Diante de um mercado cada vez mais exigente, as empresas se veem obrigadas a buscar estratégias para se tornarem competitivas. A tecnologia é uma ferramenta importante nesse processo de reestruturação e através dela, é possível transformar os dados em informação qualitativa, propiciando uma gestão eficiente e sustentável. A implantação de um BI em uma empresa tem como intuito principal fornecer aos seus dirigentes informações gerenciais e operacionais, de forma rápida e consistente.  Após realizadas todas as etapas para sua criação, a empresa irá possuir em um único repositório, um conjunto de informações confiáveis e consistentes que buscam apoiar o processo decisório da empresa.

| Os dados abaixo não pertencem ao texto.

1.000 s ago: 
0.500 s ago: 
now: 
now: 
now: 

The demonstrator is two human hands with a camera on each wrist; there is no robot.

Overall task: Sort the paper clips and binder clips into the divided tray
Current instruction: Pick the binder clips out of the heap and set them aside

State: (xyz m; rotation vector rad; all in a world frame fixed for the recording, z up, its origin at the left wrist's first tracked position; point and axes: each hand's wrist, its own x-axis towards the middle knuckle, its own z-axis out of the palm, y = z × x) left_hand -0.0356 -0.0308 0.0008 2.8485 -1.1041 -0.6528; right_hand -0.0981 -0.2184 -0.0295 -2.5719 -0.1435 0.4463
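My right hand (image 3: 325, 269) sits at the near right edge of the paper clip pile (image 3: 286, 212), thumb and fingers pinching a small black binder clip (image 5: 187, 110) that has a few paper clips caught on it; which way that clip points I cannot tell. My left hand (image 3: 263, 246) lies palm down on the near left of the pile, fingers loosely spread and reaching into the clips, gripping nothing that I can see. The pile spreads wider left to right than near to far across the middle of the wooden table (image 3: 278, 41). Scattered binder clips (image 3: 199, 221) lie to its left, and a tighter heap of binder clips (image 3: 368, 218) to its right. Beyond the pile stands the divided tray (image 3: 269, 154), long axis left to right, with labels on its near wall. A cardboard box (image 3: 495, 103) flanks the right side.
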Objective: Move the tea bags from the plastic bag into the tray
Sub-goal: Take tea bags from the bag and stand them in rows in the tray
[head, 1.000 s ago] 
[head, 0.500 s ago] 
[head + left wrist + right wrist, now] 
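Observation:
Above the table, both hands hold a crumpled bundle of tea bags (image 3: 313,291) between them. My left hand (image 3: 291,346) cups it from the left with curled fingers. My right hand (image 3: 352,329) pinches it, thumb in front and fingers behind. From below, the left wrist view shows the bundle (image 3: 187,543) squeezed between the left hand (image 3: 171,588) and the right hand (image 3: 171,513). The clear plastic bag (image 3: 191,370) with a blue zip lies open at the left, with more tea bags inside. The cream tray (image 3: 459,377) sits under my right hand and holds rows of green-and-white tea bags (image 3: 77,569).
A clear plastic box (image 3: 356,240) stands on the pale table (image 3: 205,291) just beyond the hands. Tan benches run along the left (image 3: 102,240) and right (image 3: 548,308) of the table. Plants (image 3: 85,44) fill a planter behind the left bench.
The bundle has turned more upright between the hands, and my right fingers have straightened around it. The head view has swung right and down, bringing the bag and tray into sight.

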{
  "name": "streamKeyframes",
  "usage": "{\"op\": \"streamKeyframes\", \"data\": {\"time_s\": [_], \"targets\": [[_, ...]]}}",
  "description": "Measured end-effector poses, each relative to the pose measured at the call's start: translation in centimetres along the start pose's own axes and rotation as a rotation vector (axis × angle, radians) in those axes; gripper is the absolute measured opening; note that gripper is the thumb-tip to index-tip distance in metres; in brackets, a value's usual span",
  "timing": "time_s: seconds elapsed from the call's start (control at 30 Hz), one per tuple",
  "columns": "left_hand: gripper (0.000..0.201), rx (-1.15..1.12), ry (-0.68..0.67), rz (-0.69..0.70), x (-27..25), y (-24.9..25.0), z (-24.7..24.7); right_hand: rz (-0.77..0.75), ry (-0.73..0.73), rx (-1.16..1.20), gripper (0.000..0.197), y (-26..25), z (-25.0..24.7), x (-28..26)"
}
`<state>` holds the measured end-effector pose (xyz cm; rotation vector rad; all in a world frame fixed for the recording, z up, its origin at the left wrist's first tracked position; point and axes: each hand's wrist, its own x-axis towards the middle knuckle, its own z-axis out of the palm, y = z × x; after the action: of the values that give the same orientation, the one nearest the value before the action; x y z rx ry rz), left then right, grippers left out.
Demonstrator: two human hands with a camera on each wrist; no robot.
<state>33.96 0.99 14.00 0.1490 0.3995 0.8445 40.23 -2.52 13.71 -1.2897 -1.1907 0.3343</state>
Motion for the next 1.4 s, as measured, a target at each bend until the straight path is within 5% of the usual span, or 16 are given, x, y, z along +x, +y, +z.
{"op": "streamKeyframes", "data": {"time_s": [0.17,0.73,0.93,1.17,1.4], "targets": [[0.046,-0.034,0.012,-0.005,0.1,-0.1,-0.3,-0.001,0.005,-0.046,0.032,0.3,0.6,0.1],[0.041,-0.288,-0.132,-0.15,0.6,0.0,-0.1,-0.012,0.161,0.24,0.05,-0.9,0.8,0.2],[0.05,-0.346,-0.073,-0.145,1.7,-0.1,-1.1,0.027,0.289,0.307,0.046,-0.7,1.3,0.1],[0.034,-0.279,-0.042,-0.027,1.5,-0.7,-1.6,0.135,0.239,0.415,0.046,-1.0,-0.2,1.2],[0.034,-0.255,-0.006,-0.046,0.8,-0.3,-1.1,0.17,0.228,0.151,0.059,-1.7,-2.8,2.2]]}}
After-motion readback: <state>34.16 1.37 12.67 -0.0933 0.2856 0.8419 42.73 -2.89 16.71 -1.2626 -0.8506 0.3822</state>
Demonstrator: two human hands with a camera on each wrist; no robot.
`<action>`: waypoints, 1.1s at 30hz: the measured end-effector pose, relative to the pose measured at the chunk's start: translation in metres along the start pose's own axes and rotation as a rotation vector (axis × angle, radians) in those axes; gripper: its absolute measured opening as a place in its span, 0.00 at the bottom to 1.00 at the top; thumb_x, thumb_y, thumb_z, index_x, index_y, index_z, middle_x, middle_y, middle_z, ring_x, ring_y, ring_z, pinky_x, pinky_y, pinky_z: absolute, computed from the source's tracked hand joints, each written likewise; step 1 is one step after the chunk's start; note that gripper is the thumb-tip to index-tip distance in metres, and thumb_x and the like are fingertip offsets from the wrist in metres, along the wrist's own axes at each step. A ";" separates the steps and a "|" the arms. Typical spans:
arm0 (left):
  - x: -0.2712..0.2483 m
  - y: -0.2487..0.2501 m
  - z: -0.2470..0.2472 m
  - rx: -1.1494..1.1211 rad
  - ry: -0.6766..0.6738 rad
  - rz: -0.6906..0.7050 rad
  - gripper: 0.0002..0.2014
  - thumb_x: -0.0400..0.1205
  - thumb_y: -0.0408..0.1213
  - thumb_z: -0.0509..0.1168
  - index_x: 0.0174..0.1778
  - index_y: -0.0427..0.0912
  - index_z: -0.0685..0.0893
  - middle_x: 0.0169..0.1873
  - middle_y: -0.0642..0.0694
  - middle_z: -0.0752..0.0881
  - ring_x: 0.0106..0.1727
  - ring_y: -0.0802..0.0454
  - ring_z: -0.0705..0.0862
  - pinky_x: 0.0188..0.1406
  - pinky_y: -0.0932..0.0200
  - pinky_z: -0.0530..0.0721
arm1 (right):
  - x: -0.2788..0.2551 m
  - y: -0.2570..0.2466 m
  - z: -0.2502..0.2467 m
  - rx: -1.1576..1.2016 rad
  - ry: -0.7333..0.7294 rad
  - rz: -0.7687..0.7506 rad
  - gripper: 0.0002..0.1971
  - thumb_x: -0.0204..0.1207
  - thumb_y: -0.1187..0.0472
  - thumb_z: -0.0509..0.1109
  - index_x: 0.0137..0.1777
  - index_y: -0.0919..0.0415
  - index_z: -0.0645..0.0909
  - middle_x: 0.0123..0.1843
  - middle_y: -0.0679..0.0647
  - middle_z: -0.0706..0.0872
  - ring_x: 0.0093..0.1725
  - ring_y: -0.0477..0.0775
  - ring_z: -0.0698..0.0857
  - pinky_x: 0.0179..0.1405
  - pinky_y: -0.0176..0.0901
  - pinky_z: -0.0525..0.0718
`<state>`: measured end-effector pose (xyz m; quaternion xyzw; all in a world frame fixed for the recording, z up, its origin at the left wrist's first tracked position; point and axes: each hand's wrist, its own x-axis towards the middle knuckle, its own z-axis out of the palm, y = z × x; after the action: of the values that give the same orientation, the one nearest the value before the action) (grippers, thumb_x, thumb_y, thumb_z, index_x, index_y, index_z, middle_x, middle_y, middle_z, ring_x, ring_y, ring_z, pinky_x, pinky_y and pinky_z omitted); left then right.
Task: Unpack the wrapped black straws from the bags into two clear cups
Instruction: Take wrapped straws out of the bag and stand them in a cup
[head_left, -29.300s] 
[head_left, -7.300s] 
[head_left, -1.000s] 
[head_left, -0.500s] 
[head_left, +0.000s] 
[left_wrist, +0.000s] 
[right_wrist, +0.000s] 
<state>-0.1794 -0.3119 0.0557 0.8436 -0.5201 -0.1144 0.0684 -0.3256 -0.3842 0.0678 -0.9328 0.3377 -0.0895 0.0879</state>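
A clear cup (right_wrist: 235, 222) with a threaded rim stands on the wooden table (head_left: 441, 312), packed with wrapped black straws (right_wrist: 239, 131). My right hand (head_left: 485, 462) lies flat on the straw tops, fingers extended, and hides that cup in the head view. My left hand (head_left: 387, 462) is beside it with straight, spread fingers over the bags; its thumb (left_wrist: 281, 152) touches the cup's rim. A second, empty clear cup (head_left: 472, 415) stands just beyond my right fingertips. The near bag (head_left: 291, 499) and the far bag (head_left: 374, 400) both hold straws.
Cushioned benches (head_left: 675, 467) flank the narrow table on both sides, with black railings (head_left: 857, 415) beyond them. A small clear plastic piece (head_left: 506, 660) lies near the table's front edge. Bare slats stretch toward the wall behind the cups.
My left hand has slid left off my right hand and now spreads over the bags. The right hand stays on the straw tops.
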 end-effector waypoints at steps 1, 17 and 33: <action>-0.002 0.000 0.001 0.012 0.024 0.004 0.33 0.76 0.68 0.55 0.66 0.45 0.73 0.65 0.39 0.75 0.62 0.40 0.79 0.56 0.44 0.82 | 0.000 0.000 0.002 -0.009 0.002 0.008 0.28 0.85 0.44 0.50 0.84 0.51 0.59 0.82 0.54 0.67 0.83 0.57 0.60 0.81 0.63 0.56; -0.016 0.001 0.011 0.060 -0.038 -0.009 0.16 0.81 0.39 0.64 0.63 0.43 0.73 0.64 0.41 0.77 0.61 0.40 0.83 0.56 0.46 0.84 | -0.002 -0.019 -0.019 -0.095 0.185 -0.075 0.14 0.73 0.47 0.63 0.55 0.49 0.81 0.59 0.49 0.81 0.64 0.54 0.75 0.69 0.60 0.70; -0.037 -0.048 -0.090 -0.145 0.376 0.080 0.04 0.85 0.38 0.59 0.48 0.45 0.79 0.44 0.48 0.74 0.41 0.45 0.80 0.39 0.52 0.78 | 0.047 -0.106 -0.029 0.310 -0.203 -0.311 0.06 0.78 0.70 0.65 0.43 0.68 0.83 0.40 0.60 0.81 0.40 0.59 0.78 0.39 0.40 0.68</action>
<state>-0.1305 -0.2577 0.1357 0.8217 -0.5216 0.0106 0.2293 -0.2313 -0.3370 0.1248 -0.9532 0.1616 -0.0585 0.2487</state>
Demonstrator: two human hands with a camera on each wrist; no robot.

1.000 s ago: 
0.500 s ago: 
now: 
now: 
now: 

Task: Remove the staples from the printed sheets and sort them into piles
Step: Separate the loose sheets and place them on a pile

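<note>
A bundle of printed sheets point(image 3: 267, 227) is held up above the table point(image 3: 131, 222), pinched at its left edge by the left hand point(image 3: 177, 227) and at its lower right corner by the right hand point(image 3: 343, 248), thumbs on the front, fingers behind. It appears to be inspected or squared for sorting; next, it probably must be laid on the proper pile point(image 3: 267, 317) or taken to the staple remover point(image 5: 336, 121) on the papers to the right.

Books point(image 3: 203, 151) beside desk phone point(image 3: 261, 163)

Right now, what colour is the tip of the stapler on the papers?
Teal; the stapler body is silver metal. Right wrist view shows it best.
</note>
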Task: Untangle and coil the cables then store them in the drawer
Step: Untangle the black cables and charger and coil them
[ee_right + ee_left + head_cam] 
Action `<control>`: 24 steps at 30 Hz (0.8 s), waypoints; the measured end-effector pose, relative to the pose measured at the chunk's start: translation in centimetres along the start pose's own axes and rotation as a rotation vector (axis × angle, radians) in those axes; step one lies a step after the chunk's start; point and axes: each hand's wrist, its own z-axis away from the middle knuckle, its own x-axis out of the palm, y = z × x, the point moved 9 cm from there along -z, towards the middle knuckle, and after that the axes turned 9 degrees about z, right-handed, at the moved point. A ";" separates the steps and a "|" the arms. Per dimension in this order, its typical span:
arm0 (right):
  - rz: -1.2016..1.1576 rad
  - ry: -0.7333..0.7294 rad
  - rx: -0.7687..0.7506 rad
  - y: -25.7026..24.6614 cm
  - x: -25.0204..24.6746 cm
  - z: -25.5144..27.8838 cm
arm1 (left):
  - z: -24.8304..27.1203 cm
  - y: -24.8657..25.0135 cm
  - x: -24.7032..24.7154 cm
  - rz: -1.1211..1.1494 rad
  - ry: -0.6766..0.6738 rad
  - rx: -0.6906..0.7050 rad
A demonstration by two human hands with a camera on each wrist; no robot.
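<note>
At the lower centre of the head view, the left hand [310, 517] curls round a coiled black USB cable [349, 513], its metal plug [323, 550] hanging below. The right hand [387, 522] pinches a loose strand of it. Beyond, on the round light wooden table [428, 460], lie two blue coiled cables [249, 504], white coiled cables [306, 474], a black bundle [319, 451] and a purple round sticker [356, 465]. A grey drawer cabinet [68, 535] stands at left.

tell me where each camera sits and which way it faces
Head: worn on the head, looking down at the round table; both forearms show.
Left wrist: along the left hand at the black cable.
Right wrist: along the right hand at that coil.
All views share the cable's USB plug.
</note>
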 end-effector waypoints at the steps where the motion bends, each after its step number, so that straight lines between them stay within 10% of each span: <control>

A rápida expansão do mercado em busca de soluções do BI nos últimos anos demonstra o quanto as empresas possuem a necessidade de incorporar inteligência de negócios em seus processos. O uso do BI demonstra ser um dos pilares da competitividade do novo milênio, trazendo com ele, mais dinamismo, flexibilidade e redução de custos, visando sempre a melhoria na qualidade do produto ou serviço oferecido.

É importante ressaltar que um projeto de BI não termina após sua implantação. O processo de geração de informações de uma empresa é contínuo. Chegada de novos gestores, novas tecnologias, mudanças no cenário mundial, alterações na legislação, mercado concorrente, etc, são ações que terão reflexos no BI. Com o amadurecimento do sistema, surgirão novos indicadores e usuários, e com isso haverá necessidade da implementação de novos módulos, métricas e indicadores.